▶ Problem description
Copy each line of the listing that includes "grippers".

▶ Information supplied
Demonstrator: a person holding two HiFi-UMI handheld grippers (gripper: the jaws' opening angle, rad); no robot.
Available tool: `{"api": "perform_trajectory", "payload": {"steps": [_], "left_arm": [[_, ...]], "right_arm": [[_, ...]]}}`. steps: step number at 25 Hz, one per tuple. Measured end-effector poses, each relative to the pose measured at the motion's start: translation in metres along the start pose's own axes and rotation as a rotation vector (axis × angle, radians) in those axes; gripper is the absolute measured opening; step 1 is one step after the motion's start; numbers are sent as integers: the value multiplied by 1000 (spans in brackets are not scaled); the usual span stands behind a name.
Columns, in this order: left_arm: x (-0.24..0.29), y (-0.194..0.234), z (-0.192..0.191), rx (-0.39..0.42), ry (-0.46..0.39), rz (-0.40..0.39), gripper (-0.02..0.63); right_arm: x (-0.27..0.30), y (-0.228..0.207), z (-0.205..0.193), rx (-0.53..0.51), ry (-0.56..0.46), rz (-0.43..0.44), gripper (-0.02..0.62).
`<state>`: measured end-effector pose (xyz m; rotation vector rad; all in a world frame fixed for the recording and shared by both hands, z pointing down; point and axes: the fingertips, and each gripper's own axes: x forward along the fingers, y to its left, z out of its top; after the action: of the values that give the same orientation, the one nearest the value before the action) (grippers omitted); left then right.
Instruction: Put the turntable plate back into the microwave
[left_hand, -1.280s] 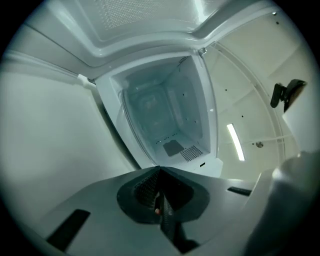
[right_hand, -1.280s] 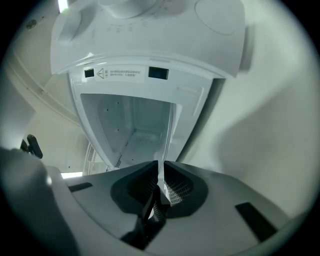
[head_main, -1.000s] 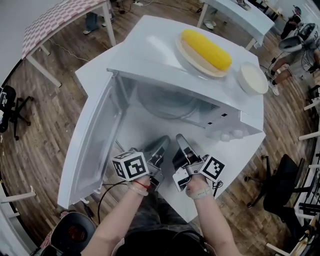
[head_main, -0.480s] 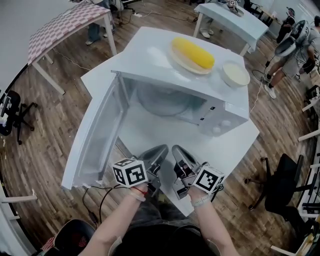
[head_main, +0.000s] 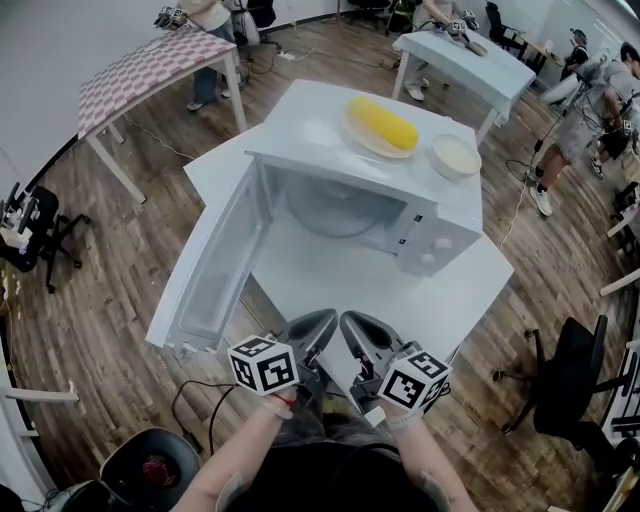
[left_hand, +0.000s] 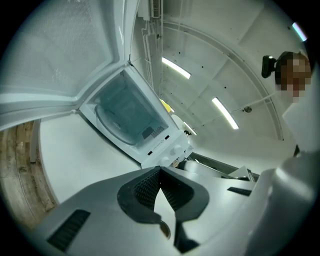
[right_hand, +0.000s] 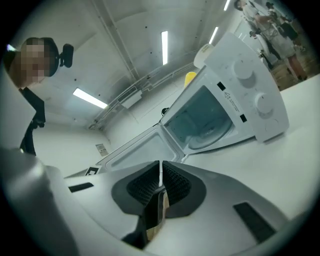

▶ Written solution
Demonstrator: a person holding two HiFi-UMI handheld grippers (gripper: the jaws' opening angle, rad); no robot.
`<state>`: measured end-effector pose (xyz m; rotation vector rad; all in a world frame fixed for the recording and shared by both hands, z pointing down; point and axes: the fingertips, and each gripper's own axes: x forward along the fingers, y to its left, z out of its top; after the action: of the values that give the same orientation, the one nearest the value before the action) (grippers omitted); left then right.

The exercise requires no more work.